§ ACTIVITY: Report, as a bare number, how many lines of the material below contain the word "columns".

§ DATA EXCERPT:

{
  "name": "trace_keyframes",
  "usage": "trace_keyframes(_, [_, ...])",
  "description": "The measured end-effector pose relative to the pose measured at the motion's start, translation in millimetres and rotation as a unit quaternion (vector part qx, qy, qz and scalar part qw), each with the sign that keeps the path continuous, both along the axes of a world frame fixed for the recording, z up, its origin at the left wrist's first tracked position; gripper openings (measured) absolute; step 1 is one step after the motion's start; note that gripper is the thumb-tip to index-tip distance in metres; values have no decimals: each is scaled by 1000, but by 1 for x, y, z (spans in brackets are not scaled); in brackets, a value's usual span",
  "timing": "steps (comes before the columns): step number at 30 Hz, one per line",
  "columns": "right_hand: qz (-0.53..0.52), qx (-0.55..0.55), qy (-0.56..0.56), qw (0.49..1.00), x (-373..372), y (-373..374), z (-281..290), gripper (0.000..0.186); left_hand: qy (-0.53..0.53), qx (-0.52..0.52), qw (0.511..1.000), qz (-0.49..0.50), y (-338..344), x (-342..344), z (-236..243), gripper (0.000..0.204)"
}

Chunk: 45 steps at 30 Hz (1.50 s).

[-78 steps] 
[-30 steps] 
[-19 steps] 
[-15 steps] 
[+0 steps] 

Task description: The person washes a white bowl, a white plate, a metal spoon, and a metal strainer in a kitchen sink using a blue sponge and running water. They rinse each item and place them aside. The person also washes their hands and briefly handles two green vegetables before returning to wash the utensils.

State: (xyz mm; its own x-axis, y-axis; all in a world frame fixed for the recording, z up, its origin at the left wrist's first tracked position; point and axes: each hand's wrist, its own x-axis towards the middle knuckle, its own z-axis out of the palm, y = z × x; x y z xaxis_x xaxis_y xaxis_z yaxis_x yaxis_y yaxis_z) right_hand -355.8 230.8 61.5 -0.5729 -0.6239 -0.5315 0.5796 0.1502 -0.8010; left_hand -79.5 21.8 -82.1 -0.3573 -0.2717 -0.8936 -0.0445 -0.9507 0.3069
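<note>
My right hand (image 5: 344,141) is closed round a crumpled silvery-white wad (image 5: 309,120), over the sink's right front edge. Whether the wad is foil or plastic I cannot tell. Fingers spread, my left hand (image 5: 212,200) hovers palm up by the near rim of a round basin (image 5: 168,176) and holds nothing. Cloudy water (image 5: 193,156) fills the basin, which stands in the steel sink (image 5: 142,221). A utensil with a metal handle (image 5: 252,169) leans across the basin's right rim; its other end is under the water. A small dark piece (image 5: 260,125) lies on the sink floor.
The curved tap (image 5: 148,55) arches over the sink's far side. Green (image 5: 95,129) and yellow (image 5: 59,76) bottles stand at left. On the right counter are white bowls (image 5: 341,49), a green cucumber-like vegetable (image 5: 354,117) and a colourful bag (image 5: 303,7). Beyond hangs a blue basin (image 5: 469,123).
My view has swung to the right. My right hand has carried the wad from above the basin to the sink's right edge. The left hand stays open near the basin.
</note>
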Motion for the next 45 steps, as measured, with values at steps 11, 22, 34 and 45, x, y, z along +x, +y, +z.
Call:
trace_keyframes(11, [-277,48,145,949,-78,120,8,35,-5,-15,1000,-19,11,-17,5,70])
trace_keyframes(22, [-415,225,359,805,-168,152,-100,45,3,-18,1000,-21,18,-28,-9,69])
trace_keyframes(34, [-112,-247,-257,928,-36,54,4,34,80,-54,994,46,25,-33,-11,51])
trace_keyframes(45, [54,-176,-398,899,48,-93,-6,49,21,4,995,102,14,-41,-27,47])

§ SOLUTION FOR THIS TASK: 2